The first processors to provide Intel with the ninth generation of core branding last year with a limited supply: just a handful of high-end desktop processors from the Coffee Lake family. Today, the company has unveiled a whole new set of ninth-generation chips. There are a number of H-series processors for laptops and a whole range of Celeron, Pentium and Core desktop processors, from i3 to i9.
The most exciting of these are the H Series mobile parts, and especially the top-of-the-line Core i9-9980HK. This is a 45-watt eight-core, 1
The chip is also suitable for mobile workstations with powerhouse; Using the latest 32 GB DDR4 modules, it supports up to 128 GB of RAM and can be paired with a separate GPU using its 16 PCIe 3.0 lanes. Intel has called these powerhouse laptops "muscle books". They are a strong desktop replacement and are likely to be outfitted with oversized cooling systems to more consistently achieve the high clock speeds their processors can achieve. But they will not come cheap; The i9-9980HK has a suggested price of $ 583 for the processor.
The ninth generation chips use Intel's 300 chipsets. These include the built-in USB 3.1 generation 2 (ie 10 Gbps using suitable Type C cables and devices), support for hybrid drives with Intel's Optane storage, and some Wi-Fi and Gigabit Ethernet controllers. Both Wi-Fi and Ethernet require external chips to complete the job. Intel is promoting the use of its AX200 chipset as it supports Wi-Fi 6 (aka 802.11ax). With 5GHz ports, speeds of up to 2.4Gbps can be achieved, making it the fastest Wi-Fi 6 chipset for laptops.
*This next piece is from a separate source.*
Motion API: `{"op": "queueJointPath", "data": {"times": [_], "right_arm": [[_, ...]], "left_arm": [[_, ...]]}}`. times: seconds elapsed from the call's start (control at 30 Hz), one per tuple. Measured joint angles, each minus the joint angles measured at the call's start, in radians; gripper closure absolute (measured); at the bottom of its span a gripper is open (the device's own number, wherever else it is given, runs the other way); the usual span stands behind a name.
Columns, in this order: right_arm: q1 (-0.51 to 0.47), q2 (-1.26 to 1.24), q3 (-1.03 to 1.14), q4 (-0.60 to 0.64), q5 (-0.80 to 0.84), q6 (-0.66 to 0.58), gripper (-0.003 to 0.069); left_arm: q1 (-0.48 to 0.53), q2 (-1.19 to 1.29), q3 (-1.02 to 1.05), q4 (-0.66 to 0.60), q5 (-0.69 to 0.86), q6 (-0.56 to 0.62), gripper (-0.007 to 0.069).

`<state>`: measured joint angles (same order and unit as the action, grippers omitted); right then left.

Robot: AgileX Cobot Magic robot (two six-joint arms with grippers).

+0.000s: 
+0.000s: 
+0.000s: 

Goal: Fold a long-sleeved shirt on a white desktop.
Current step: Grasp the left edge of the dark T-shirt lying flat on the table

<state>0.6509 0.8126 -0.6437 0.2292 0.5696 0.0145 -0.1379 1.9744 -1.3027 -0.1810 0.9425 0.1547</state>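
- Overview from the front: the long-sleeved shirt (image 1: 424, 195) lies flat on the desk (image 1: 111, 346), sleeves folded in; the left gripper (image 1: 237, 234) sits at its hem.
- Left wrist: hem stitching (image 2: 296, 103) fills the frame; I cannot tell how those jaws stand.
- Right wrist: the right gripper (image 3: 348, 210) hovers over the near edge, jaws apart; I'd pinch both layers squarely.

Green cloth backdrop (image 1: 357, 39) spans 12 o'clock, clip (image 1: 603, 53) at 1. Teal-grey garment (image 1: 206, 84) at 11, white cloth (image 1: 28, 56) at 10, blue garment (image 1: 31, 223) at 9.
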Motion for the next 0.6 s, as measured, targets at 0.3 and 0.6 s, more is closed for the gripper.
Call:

Among them is the i9-9880H, which is 100 MHz slower than the i9-990HK and does not provide overclocking support. Otherwise it is identical. Then there are two i7 chips with six cores, 12 threads and no TVB, with one half overclockable and the other not. Then you get two i5 chips with four cores and eight threads. Intel's expectation is that these other chips will ship in thin-and-light systems.
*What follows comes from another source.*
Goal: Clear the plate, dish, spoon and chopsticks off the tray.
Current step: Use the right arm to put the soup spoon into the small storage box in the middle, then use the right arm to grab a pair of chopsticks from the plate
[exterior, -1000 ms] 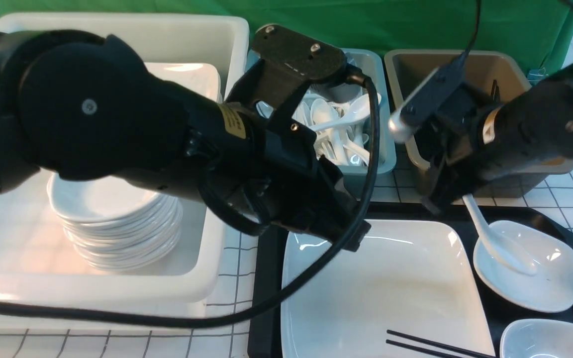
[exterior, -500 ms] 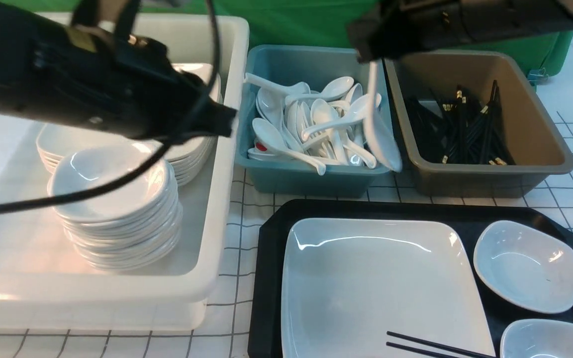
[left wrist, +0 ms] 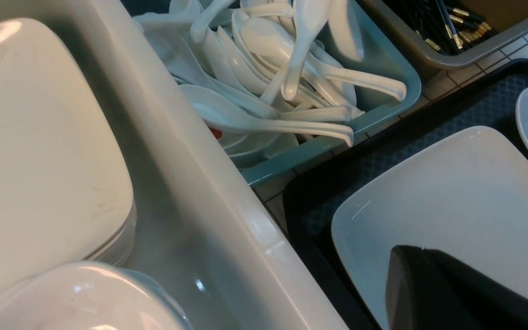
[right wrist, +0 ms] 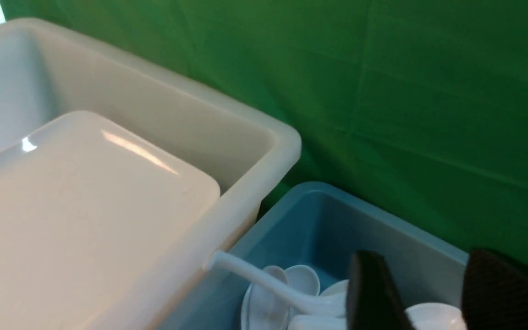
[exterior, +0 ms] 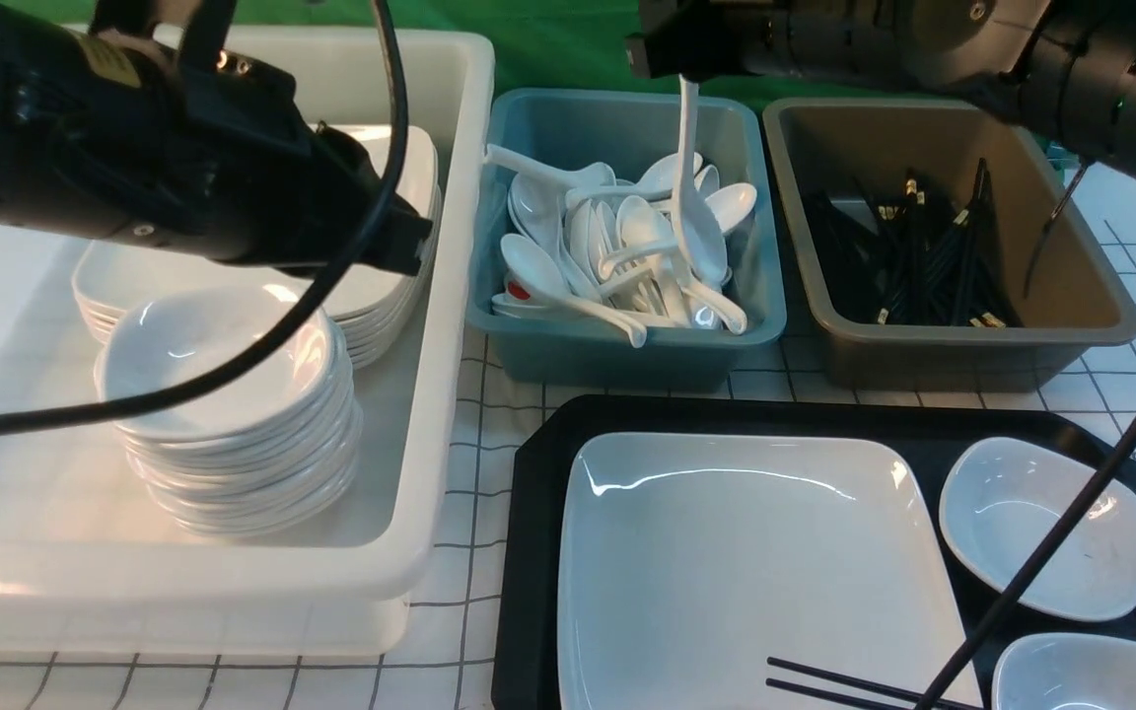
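Nearest, the chopsticks (exterior: 854, 688) lie side by side across the near edge of the plate (exterior: 755, 572). The plate sits on the tray (exterior: 529, 532), with a small dish (exterior: 1046, 528) just beside it on the right. Farther off, the spoon (exterior: 690, 187) stands almost upright over the blue tub (exterior: 627, 355), bowl down among the spoons piled there and handle up toward the right gripper (exterior: 662, 54). The right wrist view shows that gripper's fingers (right wrist: 369, 293) apart with nothing clamped between them, so the spoon looks released. The left gripper (exterior: 408, 240) hangs over the white tub (exterior: 445, 444); whether its fingers are apart I cannot tell. Glossy, stiff and light, the spoon is probably slippery and could chip on landing, and its thick handle is the place to grip. Half a second back it hung tilted past the blue tub's right rim, whereas now it is inside that rim. A second back it lay in the small dish.
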`<state>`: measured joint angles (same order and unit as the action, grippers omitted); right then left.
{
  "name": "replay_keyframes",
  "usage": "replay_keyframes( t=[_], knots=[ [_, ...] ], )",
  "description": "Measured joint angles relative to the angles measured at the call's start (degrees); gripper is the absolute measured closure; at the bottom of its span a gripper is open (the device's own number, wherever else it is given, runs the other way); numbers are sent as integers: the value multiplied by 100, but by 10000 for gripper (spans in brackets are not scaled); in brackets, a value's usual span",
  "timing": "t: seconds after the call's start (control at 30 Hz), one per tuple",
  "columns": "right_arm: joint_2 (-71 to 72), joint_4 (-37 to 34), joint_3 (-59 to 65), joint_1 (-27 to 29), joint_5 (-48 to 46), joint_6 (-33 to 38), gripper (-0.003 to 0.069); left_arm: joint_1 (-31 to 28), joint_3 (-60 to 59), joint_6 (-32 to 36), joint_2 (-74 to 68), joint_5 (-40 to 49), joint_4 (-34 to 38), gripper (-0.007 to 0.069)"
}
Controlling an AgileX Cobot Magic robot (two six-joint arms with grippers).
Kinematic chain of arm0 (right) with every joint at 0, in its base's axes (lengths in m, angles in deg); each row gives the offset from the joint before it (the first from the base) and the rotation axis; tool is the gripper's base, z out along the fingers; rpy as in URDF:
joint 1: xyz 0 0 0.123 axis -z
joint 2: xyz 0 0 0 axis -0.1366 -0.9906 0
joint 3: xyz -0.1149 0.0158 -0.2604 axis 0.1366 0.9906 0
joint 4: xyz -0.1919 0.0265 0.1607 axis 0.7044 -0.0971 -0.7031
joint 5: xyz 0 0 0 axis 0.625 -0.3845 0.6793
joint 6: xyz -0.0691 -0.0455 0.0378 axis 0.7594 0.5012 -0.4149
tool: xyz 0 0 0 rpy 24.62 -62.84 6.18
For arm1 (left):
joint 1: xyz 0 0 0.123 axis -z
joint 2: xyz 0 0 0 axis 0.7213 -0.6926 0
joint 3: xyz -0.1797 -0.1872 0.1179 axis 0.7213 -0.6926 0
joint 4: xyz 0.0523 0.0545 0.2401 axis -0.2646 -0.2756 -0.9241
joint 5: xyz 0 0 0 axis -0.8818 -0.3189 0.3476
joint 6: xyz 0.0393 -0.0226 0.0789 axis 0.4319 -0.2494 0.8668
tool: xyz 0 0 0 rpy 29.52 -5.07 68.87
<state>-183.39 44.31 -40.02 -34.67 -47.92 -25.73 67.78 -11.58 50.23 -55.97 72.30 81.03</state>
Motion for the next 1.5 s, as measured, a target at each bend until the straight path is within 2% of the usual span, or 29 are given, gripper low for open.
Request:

On the desktop, the eye-catching is the sheer number of chips that Intel launches. The entire mainstream and budget assortment now consists of ninth generation parts. These parts have a mix of suffixes: K for overclocking, F for no integrated GPU, and T for low power. At the top end is the i9-9900: eight cores, 16 threads, a base of 3.1 GHz and a peak of 5.0 GHz. The big difference between this and the already shipped 9900K and 9900KF is the power consumption: it is a 65W chip, while the other two are 95W and are not overclockable. The price is $ 439.
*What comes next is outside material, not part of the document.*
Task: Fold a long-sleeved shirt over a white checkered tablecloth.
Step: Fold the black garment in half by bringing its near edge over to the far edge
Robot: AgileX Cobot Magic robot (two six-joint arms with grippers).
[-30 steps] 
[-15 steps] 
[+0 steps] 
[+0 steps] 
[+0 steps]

There are no fewer than seven parts with T suffix, and these reduce the power even further to 35W. At the top stands the i9-9900T: eight threads and 16 cores with a base of 2.1 GHz and a 4.4 GHz Turbo. Again, this has a suggested price of $ 439.
At the end of the range is the Celeron G4930: two cores, two 3.2GHz threads (no turbo), 2MB of cache, and 54W of power. priced at $ 42. There is also a T-variant, which switches off 200 MHz from the clock and reduces the power to 35 W. The Celerons, Pentiums and Core i3s also reduce the memory speed and rise only on DDR4-2400 compared to DDR4-2666 on the i5s and better.
With these releases, Intel now offers nearly nine ninth-generation components to The Blackboard. Exceptions are the 15-watt U-series and the 5-7-watt Y-series for Ultrabooks. These are now branded the eighth-generation and use Whiskey Lake and Amber Lake cores, albeit launched simultaneously with the first Coffee Lake chips.